Jadi intinya, memilih berarti harus juga siap dengan segala konsekuensinya, sebab kalau berani untung, juga harus berani rugi. so there’s no such tihing as always win. Mungkin kalau ada hoky, lantas kita mencari pembenaran dari upaya kita untuk terus tepat dalam memilih. Yah… yang namanya  “Luck” atau “Peruntung” seharusnya jangan dijadikan opsi buat kita – kita ini yang mengaku rasional. Iya kan?
Nah, penjelasan awal ini, hendak saya jadikan bantalan untuk bicara tentang runyamnya dunia pilihan itu, dan bagaimana beragamnya sikap manusia dalam menentukan pilihan. Pernah kenal nama Jessica Steinhauser? Ahhh..kalau saya sebut Asia Carrera, mungkin ada beberapa diantara anda yang kenal. Dia adalah seorang pornstar yang melejit – lejit karirnya di era 90-an. Asia bukan perempuan bodoh yang hanya mengadalkan kemolekan tubuh yang menggoda syahwat lelaki untuk kemudian mendapatkan uang melimpah. Perempuan ini ber IQ 156, relatif tinggi untuk ukuran manusia. Ia tercatat sebagai anggota Mensa, organisasi yang beranggotakan mereka – mereka ber-IQ menjulang, setidaknya 2% peringkat teratas dalam ujian kepandaian yang telah disetujui. Asia anak yang pandai, tapi karena pilihan (walau dikatakannya pilihan untuk menjadi bintang porno, setelah sebelumnya menjadi PSK dan penari bugil karena tidak tahan dengan tekanan orang tua) ia tidak dikenal sebagai seorang pundit, tetapi sebagai penglipur nafsu manusia.Tetapi kemudian ketika ia tidak memilih karir sebagai bintang porno, dia tidak menjadi Asia Carerra, yang dikenal, tersohor seantero jagat. Dia hanya akan menjadi Ms. Steinhauser, Dosen Calculus disebuah universitas entah dimana misalnya.
Pilihan akan membawa kita menjadi diri kita sekarang ini. Iya, kadang – kadang kita mengatakan, ” saya yang
sekarang menjadi, karena tidak ada pilihan!”. Wah, kalau saya lebih percaya itu sesungguhnya adalah dalih dari manusia  yang justru sebenarnya tidak berani mengambil keputusan.
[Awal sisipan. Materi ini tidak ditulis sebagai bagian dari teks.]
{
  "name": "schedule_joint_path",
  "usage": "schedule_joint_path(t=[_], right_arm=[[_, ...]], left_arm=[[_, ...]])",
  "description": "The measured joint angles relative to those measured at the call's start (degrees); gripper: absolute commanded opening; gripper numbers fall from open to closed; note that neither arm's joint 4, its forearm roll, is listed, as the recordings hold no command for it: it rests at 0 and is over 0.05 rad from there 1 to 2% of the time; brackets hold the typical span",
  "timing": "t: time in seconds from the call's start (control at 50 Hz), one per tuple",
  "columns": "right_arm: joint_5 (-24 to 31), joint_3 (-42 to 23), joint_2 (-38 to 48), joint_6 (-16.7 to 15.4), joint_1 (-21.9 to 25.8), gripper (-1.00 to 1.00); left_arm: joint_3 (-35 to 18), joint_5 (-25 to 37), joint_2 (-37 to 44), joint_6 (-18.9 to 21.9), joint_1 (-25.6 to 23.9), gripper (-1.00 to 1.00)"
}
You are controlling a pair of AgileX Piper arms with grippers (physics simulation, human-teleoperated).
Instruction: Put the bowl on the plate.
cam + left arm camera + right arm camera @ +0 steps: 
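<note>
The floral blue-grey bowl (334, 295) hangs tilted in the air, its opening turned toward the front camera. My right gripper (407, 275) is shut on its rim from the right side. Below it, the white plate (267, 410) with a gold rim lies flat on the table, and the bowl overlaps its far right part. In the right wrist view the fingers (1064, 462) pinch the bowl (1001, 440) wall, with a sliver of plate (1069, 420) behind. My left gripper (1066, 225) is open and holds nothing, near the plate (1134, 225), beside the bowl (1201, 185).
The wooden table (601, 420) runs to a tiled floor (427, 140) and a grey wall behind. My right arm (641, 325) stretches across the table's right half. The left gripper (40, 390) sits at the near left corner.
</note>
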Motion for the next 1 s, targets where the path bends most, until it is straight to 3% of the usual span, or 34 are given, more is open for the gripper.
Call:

Terlalu khawatir dengan resiko – resiko yang akan dialami (kalau tidak mau dikatakan pengecut), yang belum tentu juga akan nyata. Mengatakan “tidak ada pilihan !” sesungguhnya menjadikan seseorang permisif terhadap keengganan diri untuk mau bergulat lebih keras dan menentang hidup, lalu mengatakan “inilah takdir!”
Bayangkan, jika seorang Soekarno tetap pada profesinya sebagai arsitek, dan mengatakan tidak mungkin berpolitik menentang kolonial, karena akan membentur tembok, masuk penjara, diasingkan dan seterusnya, kita tak akan mengenalnya sebagai presiden pertama Indonesia. Jika Ernesto Guevvara, tidak menjatuhkan pilihan hidupnya sebagai seorang revolusioner sejati, dan tetap menjadi dokter sesuai dengan disiplin ilmu yang digelutinya di kampus, maka kita tidak pernah mengenal sosok kharismatik bernama “Che”. Padahal dia bisa berkata, “aku orang Argentina, tidak ada hubungannya dengan Kuba, Bolivia, bahkan Congo. Aku bukan kadet yang diajarkan menjadi tentara yang siap berperang.” Akan masih banyak lagi jika kita mau mengurai satu persatu contoh yang menunjukkan bahwa pilihan akan selalu ada, tergantung kemudian berpulang ke diri saya kembali, apakah bersedia mengambil kesempatan atau tidak. Sekali lagi pilihan tidak pernah bisa dihindari, ia bukan  bukan opsi, tapi keharusan sebagai konsekuensi hidup manusia.